南信州レジ袋削減推進協「他地域への浸透も視野、登録店拡大を」

社会

[ 2010年 2月 12日 金曜日 15時48分 ]

 飯田下伊那地域の小売業者、消費者団体、行政などでつくる南信州レジ袋削減推進協議会(今村良子会長)の担当者会議が10日、飯田市追手町の県飯田合同庁舎であった。登録店の多くでレジ袋の有料化に踏み切ってから1年が経過したことを踏まえ、参加者約30人が成果や課題、展望について情報や意見を交換。今後は飯伊の未登録店だけでなく、他地域へも削減運動の拡大を目指す方針を確認した。1月1日現在の登録店舗数は138店で、昨年2月比で27店増となっている。
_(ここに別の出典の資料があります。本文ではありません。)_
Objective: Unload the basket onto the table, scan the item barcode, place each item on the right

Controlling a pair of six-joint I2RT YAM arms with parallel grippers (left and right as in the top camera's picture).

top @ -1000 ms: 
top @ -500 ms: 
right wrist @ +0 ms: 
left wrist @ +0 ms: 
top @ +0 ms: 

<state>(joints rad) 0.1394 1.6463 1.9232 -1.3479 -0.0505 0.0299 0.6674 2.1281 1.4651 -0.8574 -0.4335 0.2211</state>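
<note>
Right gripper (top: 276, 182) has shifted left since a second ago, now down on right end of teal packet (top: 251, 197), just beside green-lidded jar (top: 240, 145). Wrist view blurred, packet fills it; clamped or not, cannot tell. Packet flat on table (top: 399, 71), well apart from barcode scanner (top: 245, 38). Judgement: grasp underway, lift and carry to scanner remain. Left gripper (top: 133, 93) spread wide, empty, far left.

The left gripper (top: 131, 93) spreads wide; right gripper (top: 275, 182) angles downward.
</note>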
 会合では、登録店や市町村、消費者などの約170団体・機関を対象に、昨年12月に実施した記述式のアンケート結果(回収率約6割)を報告。「レジ袋の削減で経費も削減できた」「有料化は、心配したほどの抵抗感はなく受け入れられた」「消費者の環境問題の意識が向上した」「地域で確実にレジ袋の削減につながった」などと評価する意見が多く寄せられた。

 一方で各種の課題も浮上。「県内全域でレジ袋が有料でないため『もらえないの?』と言う客はまだいる」「(レジ袋の代わりに用意する)空ダンボールが不足し、閉店間際の客などが商品の持ち帰り方法に苦慮する場面がある」「マイバッグを持参せず商品を手に持って帰る客もおり、精算済みか不安に感じることが増えた」などの意見が伝えられた。
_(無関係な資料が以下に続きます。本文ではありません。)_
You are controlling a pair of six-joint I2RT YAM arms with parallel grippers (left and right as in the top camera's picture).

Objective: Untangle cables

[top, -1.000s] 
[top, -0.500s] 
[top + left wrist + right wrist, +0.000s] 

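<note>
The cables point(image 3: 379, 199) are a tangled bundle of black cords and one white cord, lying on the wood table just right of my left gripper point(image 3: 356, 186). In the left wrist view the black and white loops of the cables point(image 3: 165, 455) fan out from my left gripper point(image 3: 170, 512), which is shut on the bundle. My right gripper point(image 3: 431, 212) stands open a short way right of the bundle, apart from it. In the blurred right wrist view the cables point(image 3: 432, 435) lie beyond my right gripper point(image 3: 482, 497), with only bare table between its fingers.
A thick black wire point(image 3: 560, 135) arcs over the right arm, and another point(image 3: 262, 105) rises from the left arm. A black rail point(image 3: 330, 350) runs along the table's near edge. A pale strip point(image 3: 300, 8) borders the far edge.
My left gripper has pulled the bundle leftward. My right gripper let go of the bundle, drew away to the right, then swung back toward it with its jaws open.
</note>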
 下伊那地方事務所環境課が今月上旬に登録店11カ所で行った目視調査の結果も示され、それによると、レジ袋辞退率の平均は92・3%。最低の店でも86%と高く、1店は100%だった。昨年3月末に登録店113店で行った調査でも平均は87・4%に達しており、当初目標の「2011年9月までに80%」をすでに上回っていた。

 意見交換では、アンケートで挙がった課題や要望を踏まえて今後の展開を模索。管内の未登録店だけでなく、他地域へも取り組みの拡大を図る方針を確認した。登録に消極的な業種や店舗への対応策としては「同業の登録店の事例やレジ袋の削減に伴う節減効果などをまとめ、示してみてはどうか」の提案があった。

 そのほか、「精算済みか判断できるよう、マイバッグやマイバスケットを使った買い物マナーの普及啓発が必要では」「登録店拡大に向け、具体的な目標を立てるべき」「登録店のうち、他地域に系列店がある場合は、波及を促してみては」などの声が出た。